» WHAT THE TASK REQUIRES
For the material below, output exactly the span from the line with "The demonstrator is" to the line with "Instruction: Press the", including both, and nothing besides.

□ □ □ □ □

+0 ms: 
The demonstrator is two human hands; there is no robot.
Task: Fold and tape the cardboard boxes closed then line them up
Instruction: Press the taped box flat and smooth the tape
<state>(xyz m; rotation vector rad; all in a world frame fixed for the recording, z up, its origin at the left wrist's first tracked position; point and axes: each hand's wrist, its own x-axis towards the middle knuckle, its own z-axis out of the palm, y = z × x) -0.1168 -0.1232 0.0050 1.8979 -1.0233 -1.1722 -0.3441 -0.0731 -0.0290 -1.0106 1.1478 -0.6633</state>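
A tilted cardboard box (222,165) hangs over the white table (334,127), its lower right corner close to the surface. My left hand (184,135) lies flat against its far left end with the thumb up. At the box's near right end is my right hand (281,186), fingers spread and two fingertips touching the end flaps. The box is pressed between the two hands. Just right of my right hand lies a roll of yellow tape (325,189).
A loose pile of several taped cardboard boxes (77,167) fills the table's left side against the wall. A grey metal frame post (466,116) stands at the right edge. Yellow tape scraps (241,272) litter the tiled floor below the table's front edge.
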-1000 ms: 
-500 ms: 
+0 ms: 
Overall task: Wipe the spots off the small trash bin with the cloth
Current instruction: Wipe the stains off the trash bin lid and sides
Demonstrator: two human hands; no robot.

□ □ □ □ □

» ANSWER TO THE PROBLEM
The demonstrator is two human hands; there is no robot.
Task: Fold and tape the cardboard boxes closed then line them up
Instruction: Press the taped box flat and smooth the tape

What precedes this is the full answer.